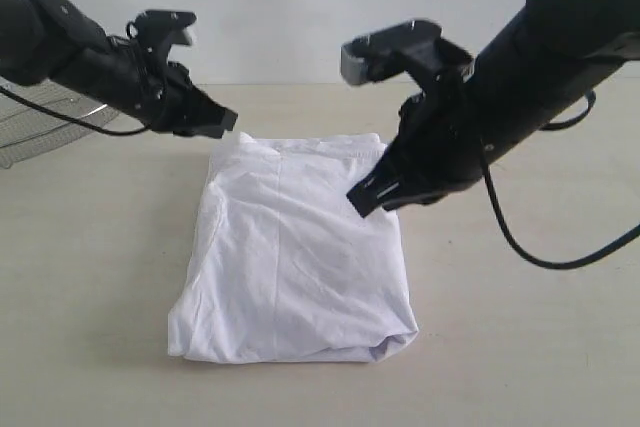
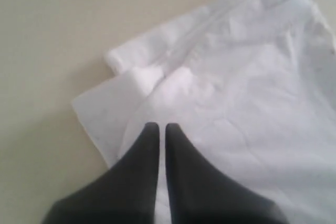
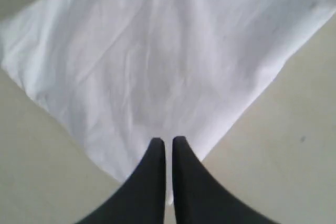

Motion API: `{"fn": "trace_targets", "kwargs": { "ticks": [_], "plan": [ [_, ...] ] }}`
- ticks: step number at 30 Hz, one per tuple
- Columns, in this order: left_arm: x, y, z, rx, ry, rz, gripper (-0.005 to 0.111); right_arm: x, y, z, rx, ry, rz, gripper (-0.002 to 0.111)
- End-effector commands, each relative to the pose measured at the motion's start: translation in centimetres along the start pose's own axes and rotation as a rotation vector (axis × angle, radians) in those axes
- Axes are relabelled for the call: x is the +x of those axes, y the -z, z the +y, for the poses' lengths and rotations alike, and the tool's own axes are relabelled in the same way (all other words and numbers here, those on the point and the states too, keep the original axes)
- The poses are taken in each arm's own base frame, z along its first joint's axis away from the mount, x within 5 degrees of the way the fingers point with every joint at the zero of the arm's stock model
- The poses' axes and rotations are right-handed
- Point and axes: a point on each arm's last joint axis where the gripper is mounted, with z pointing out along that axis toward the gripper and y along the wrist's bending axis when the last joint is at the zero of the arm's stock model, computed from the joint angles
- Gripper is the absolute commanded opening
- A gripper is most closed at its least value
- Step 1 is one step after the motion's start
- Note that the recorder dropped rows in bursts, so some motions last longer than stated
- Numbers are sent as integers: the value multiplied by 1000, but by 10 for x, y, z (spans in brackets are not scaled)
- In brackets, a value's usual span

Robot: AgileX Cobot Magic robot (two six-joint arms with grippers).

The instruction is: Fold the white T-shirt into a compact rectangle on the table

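From my seat the white T-shirt (image 1: 295,247) lies folded into a rough rectangle in the middle of the worktop (image 1: 100,277). Its long axis runs from the near edge towards the far wall, and the near end is a little wider and puffier at the right corner. Bare worktop surrounds it on every side, with broad strips to the left and right and a narrower band in front. The only other thing I see is a wire basket (image 1: 40,117) at the far left, well apart from the cloth. My left hand (image 1: 225,120) hangs over the shirt's far left corner with its fingers pressed together and nothing between them. The left wrist view shows that corner's stacked, rolled layers just ahead of the tips (image 2: 158,127). My right hand (image 1: 360,202) sits at the far right side edge, also pressed together and empty (image 3: 168,141). I cannot tell whether either hand touches the fabric.
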Motion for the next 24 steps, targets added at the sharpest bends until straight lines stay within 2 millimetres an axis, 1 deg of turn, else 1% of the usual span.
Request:
{"fn": "trace_targets", "kwargs": {
  "ticks": [1,2,5,7,9,13,16,19,21,23,24],
  "plan": [
    [-13,27,-9,21,53,-19,5,-12,7,-10,87,43,-89,0],
    [-11,28,-11,42,51,1,5,-14,4,-14,100,39,-100,0],
    [-5,25,-21,81,40,44,5,-17,-15,-33,135,-25,-135,0],
    [3,20,-29,99,40,75,5,-17,-33,-48,137,-67,-98,0],
    [15,13,-39,108,36,108,5,-22,-50,-58,124,-93,-60,0],
    [37,2,-56,114,59,143,5,-30,-85,-64,46,-73,39,0],
    [51,-4,-62,93,57,160,5,-32,-107,-65,-12,-86,98,0],
    [57,-4,-63,95,62,179,5,-28,-116,-67,-18,-91,121,0],
    [56,-5,-62,87,74,168,5,-29,-117,-68,-11,-82,109,0],
    [57,-7,-61,83,81,164,5,-28,-115,-74,-1,-104,103,0],
    [58,-4,-64,112,76,191,5,-24,-109,-85,-2,-139,123,0]
  ]
}}
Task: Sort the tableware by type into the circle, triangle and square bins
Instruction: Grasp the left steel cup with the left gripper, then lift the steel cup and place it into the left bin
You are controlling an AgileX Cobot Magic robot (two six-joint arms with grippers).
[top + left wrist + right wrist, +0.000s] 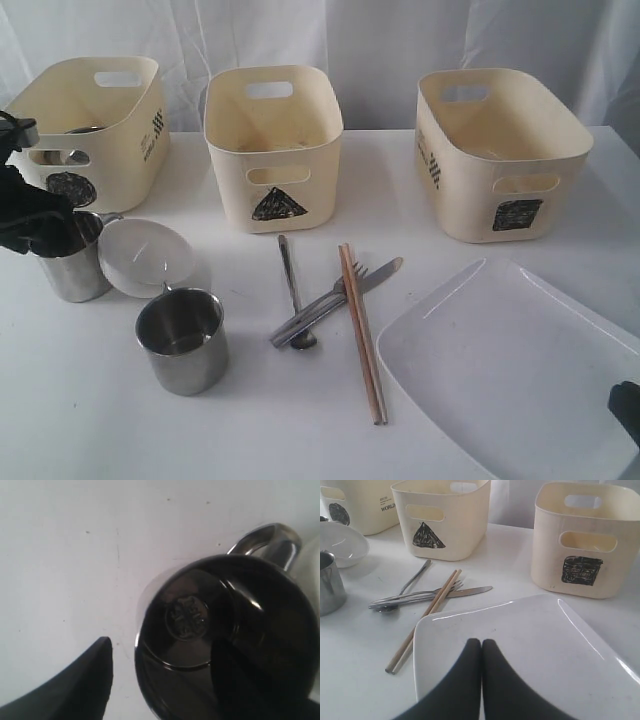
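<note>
My left gripper [162,647] is open astride the wall of a steel mug [190,620], one finger outside with a gap and the other inside the cup. That mug [72,270] stands at the far left in front of the circle bin [95,120], touching a white bowl [145,255]. A second steel mug [182,340] stands nearer. Spoon [290,285], fork and knife [340,290] and wooden chopsticks [362,335] lie in front of the triangle bin [272,145]. My right gripper [481,642] is shut and empty above the large white plate [530,635], in front of the square bin [580,540].
Something steel shows inside the circle bin [84,128]. The three bins stand in a row along the back of the white table, before a white curtain. The plate [500,370] fills the near right corner.
</note>
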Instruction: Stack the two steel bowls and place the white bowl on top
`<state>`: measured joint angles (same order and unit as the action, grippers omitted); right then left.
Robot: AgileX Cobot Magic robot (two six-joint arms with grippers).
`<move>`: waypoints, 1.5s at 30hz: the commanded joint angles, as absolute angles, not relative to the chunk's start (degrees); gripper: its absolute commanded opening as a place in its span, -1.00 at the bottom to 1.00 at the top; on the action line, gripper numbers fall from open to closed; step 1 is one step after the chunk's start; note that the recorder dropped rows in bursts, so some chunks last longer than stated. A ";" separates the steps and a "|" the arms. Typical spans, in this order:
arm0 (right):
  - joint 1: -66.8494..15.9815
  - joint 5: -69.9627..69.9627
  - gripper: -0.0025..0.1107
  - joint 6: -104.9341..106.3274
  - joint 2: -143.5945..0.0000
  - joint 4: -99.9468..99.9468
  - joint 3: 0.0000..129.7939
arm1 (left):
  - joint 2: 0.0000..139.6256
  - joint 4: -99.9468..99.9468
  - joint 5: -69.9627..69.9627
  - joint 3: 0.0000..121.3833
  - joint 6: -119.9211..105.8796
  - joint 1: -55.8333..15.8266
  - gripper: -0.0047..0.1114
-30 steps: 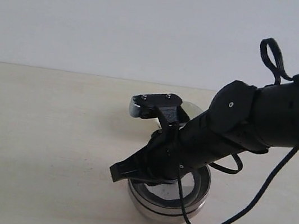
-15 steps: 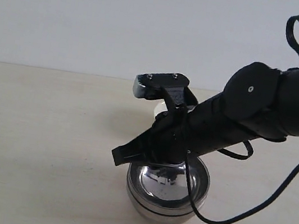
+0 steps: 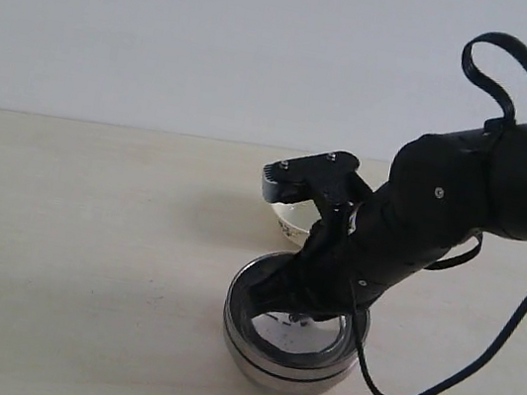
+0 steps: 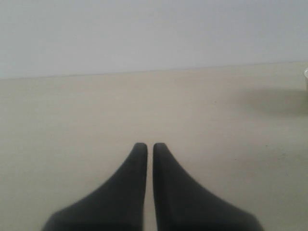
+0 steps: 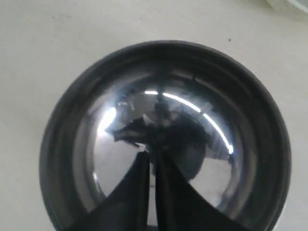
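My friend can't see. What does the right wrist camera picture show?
A shiny steel bowl fills the picture, seen from above on a pale table. The black gripper, closed, points down into it.

Mirror-silver steel bowls [image 3: 283,366], cream white bowl [image 3: 287,224] with dark markings, beige table [image 3: 83,259].
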<state>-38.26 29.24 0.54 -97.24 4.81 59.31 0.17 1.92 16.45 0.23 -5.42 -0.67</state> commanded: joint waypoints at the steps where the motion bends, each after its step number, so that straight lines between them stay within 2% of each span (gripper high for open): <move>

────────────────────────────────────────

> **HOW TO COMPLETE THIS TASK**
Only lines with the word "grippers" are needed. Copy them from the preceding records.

> **RESPONSE AREA**
Robot: AgileX Cobot Magic robot (two six-joint arms with grippers).
You are controlling an AgileX Cobot Magic robot (two six-joint arms with grippers).
`<state>`: measured joint angles (same order and unit as the action, grippers omitted); right then left.
Robot: AgileX Cobot Magic robot (two six-joint arms with grippers).

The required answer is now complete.